_What you should do_. Below are the records; copy each line in them that holds the word "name".

_Input_.
------------------------------------------------------------------------

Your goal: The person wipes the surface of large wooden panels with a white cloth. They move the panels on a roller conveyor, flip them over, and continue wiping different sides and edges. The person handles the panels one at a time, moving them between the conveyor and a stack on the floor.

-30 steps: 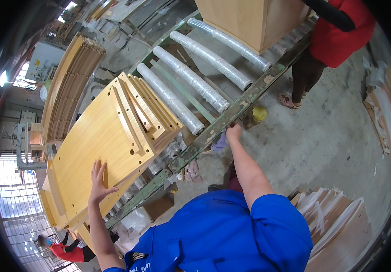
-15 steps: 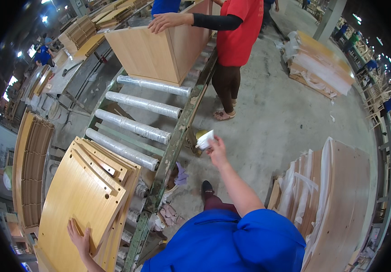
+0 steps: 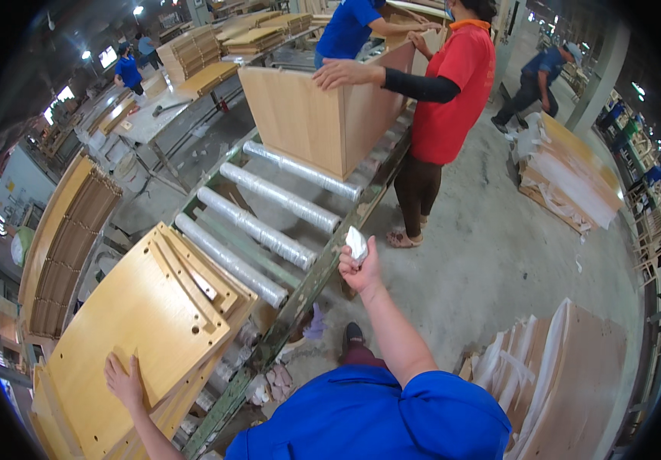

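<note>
My left hand (image 3: pixel 123 381) lies flat with fingers spread on a light yellow wooden panel (image 3: pixel 116 322). This panel tops a stack of drilled panels lying on the roller conveyor. Near its far right edge rests a narrow curved wooden strip (image 3: pixel 186 284) with holes. Raised over the conveyor's green side rail (image 3: pixel 311 295), my right hand (image 3: pixel 361 272) is closed around a small crumpled white wad (image 3: pixel 356 244). Whether the wad is cloth or paper, I cannot tell.
Ahead, a large wooden cabinet box (image 3: pixel 292 119) stands on the wrapped rollers (image 3: pixel 280 176). A person in a red shirt (image 3: pixel 464 61) and another in blue handle it. Panel stacks stand at left (image 3: pixel 62 261) and right (image 3: pixel 575 368); a wrapped stack (image 3: pixel 568 169) lies on the floor.
My view has tilted up, showing more of the people ahead. My right hand has turned upright and gathered the white wad tighter. My left hand stays flat on the panel.
</note>
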The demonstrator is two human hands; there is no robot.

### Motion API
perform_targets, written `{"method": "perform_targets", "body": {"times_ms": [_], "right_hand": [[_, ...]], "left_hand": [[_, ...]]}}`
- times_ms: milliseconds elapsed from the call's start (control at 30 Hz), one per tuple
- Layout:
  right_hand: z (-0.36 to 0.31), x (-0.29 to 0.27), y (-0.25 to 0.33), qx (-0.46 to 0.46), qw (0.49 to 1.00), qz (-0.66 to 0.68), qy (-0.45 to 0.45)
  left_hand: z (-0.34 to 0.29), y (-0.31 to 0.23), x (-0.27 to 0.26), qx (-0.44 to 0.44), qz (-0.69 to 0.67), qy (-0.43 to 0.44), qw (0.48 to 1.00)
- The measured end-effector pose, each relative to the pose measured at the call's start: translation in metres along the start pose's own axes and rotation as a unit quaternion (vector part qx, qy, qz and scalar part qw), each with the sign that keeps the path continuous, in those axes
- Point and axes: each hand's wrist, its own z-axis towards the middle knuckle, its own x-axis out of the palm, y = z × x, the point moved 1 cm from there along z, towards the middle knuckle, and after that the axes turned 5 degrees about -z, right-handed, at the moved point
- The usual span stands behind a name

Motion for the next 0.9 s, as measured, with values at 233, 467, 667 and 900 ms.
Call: {"method": "perform_targets", "body": {"times_ms": [233, 467, 667, 900], "right_hand": [[0.036, 0.043, 0.096, 0.013, 0.983, -0.052, 0.178], [-0.043, 0.059, 0.184, -0.128, 0.980, -0.078, 0.128], [-0.154, 0.015, 0.265, -0.184, 0.978, -0.012, -0.097], [-0.235, -0.027, 0.380, -0.264, 0.963, -0.005, 0.046]], "left_hand": [[0.013, -0.027, -0.020, -0.060, 0.016, -0.045, 0.997], [0.013, -0.082, 0.008, 0.162, -0.203, -0.243, 0.934], [-0.097, -0.339, 0.048, 0.336, -0.501, -0.128, 0.787], [-0.219, -0.524, -0.006, 0.402, -0.619, 0.014, 0.674]]}}
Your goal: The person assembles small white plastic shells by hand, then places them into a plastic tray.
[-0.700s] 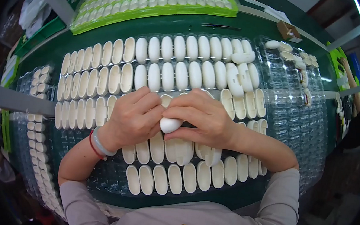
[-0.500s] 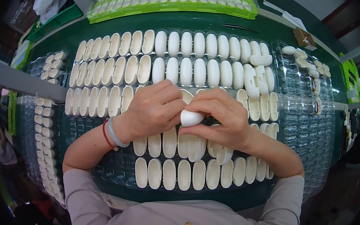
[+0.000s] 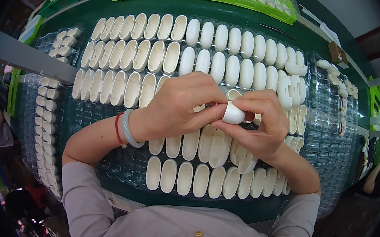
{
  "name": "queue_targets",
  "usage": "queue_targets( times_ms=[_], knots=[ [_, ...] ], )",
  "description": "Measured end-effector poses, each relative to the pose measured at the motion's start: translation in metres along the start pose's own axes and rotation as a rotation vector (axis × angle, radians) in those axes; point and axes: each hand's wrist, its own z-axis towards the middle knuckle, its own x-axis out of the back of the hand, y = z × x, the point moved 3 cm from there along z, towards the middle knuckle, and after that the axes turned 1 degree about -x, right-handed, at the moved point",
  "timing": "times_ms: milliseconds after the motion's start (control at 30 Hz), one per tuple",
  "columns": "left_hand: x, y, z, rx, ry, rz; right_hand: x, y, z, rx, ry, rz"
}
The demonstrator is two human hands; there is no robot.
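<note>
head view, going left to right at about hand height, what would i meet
Column of small white pieces, red bracelet, pale bangle, left hand, rounded white piece, right hand, clear tray.

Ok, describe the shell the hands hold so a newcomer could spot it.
On the green table, find the rows of oval shells. Above them, the left hand and right hand meet at a glossy, rounded white shell. Only it is held; its neighbours lie in rows.

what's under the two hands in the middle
Cream oval shells show around the left hand and right hand, which hold a white piece between them. Whatever lies directly beneath the hands is covered, so I can't tell what is there.
</note>
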Motion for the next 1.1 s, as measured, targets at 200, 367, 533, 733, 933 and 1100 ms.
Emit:
queue_targets(
  times_ms=[200, 367, 533, 733, 933, 1100],
  knots=[
    [0.002, 0.0, 0.001, 0.173, -0.09, -0.595, 0.007, 0.008, -0.003, -0.004, 0.123, -0.051],
    [-0.001, -0.003, -0.002, 0.188, -0.113, -0.534, 0.002, 0.006, 0.002, 0.02, 0.084, -0.013],
    [0.001, -0.009, 0.0, 0.375, -0.143, -0.663, -0.004, 0.018, 0.002, -0.157, -0.01, 0.133],
    [-0.001, -0.013, -0.003, 0.385, -0.146, -0.686, -0.006, 0.021, -0.003, -0.222, -0.073, 0.096],
    [-0.002, -0.013, -0.002, 0.396, -0.154, -0.658, -0.006, 0.021, -0.004, -0.215, -0.046, 0.075],
    [-0.001, -0.011, -0.002, 0.375, -0.138, -0.613, -0.006, 0.02, -0.005, -0.244, -0.071, 0.086]
  ],
)
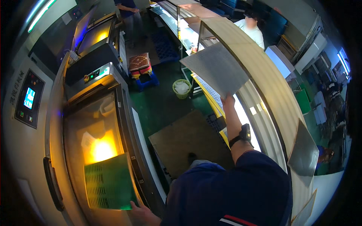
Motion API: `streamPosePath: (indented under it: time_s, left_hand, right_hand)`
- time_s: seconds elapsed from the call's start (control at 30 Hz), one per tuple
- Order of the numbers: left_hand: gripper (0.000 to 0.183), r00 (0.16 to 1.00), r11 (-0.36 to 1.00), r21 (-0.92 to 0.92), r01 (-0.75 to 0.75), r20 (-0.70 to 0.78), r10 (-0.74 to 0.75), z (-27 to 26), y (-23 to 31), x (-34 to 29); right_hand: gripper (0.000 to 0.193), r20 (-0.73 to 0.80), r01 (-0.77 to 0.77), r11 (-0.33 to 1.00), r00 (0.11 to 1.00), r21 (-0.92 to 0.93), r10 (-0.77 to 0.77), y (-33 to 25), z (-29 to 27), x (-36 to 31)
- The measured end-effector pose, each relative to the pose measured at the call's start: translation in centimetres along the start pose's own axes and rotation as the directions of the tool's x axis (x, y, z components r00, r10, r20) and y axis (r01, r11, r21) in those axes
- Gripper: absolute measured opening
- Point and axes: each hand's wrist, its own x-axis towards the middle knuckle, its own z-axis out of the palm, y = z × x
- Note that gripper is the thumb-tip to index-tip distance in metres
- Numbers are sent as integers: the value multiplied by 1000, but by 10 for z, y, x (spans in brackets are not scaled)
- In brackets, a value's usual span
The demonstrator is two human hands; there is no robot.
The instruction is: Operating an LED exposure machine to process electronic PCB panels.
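My left hand [142, 214] grips the lower right corner of a thin green board panel [107, 182] patterned with rows of dark slots. The panel is over the glass-like bed [75, 139] of a machine, just in front of a bright yellow glow. With my right arm stretched forward, my right hand [227, 101] is closed on the near edge of a thin grey sheet [217, 66] with a fine dotted surface. That sheet is held up, tilted, beside the frame of a long lit bench [247, 109]. A dark band with a small device is on my right wrist.
A control panel [29, 98] with a lit screen is at left, near a black handle [52, 184]. Ahead are a green waste basket [181, 89], a blue stool [145, 80] with a cushion, and a second machine [100, 35]. Two people stand farther off.
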Motion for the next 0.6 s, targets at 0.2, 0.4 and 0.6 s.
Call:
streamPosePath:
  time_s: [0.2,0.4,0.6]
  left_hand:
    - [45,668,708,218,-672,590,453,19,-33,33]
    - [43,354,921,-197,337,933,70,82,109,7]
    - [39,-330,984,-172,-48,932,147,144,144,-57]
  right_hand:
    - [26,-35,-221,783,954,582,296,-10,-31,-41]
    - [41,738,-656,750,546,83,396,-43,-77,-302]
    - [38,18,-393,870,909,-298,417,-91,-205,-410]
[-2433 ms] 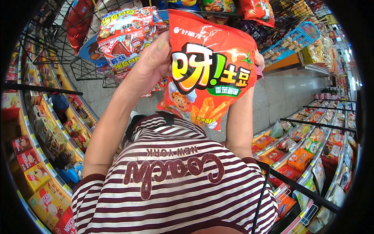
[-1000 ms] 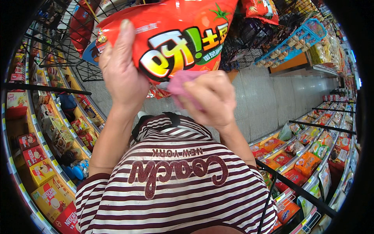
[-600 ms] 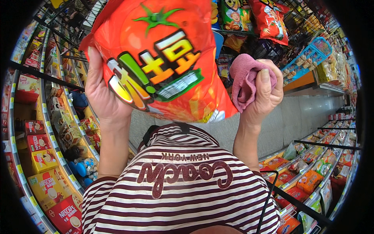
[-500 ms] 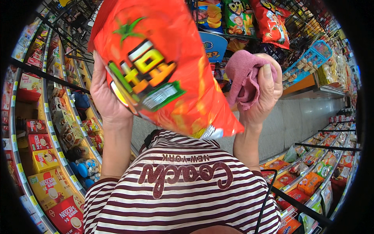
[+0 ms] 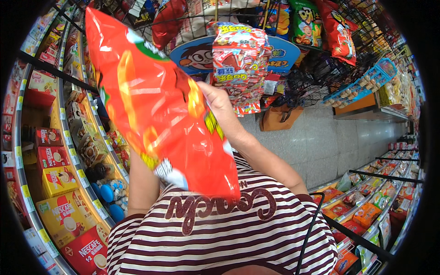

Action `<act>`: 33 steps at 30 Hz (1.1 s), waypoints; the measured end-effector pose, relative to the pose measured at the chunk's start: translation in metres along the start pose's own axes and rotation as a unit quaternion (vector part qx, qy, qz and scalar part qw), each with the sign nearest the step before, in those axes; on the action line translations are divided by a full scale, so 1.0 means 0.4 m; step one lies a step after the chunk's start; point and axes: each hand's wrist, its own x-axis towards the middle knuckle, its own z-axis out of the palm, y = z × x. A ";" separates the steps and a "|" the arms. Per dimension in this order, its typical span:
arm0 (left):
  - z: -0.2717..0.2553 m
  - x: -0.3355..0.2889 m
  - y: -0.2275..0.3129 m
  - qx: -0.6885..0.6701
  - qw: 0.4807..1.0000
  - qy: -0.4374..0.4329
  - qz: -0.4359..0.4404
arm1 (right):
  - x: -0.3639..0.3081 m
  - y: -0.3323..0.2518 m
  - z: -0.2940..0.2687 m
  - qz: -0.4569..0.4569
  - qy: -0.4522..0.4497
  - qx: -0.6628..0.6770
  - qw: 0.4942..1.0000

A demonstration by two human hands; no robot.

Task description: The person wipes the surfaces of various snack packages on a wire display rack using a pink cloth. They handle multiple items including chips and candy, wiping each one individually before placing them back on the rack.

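Boxed goods on left shelves (image 5: 55, 183); hanging snack packs (image 5: 238, 64) ahead; grey tiled floor (image 5: 321, 142).

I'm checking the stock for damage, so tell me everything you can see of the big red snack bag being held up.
The red snack bag is a large glossy foil-like pouch, orange-red with yellow shapes, a green patch near its top and a white label panel near its lower edge. It looks puffed and sealed, with creases but no visible tear. It is held tilted in front of the striped shirt. The right hand grips its right edge. The left hand is hidden behind it, with only the forearm visible below.
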 end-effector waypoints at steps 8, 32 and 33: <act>-0.041 0.015 0.130 0.168 0.941 0.248 0.159 | -0.042 -0.004 -0.004 0.125 -0.014 0.145 0.981; -0.003 -0.041 0.063 0.194 0.975 0.082 0.067 | 0.004 -0.041 0.094 -0.369 0.188 -0.331 0.848; -0.008 -0.042 0.059 0.179 0.978 0.088 0.058 | 0.003 -0.028 0.117 -0.393 0.157 -0.413 0.806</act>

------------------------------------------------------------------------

_Response area_.
- The usual span stands behind a name
  "name": "queue_targets",

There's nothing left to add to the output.